→ TASK ITEM: Give the data again exactly, without images.

→ RECORDED DATA:
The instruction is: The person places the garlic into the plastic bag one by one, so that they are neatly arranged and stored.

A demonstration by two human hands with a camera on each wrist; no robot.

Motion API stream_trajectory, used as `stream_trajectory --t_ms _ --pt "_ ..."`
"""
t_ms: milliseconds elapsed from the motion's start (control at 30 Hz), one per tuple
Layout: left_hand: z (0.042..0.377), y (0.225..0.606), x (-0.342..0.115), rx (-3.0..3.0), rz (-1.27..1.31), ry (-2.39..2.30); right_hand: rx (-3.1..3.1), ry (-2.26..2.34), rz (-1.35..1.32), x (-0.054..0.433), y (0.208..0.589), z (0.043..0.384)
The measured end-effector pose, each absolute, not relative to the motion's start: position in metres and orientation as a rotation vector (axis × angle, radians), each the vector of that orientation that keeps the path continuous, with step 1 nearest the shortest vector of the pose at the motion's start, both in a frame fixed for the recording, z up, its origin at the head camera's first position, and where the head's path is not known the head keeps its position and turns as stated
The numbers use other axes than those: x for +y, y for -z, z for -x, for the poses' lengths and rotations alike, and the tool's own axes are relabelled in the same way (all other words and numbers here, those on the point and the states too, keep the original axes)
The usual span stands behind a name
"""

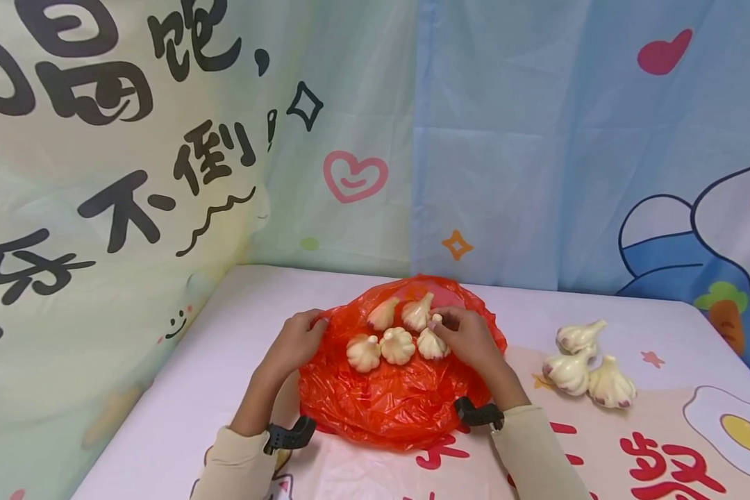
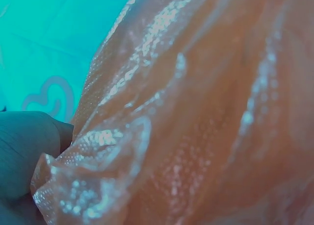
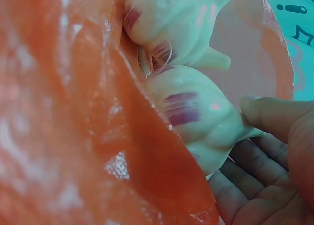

→ RESPONSE:
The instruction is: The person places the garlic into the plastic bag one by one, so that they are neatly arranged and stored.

A demonstration by two human hands with a camera on each wrist; no robot.

Motion API stream_trajectory, used as `stream_trajectory --t_ms _ --pt "_ ..."`
"""
t_ms: milliseconds elapsed from the motion's start (control at 30 Hz), one per tuple
Layout: left_hand: z (0.042..0.377), y (0.225..0.606), x (-0.342..0.115), rx (-3.0..3.0), rz (-1.27..1.31), ry (-2.39..2.30); right_hand: rx (-3.1..3.1), ry (-2.26..2.34), rz (-1.35..1.32), x (-0.054..0.433), y (0.208..0.589), z (0.043..0.384)
The measured end-effector pose, each absolute, not relative to the motion's start: position in metres and orientation as a rotation vector (axis × angle, radians), each the vector of that orientation that keeps the path continuous, with step 1 nearest the shortest vector of the pose at the motion's start, both in a frame fixed for the recording, z up, its origin at the head camera's first position, and where the head's path is not known the head keeps its position and turns as stated
The numbers use other axes than those: x for +y, y for -z, z for -x, for the poses' lengths and rotations alike, and the tool's own axes are relabelled in the same way (all other words and numbers here, those on the point and the states too, keep the original axes)
The usual span stands behind a name
"""

The exercise requires nothing more than what has been given.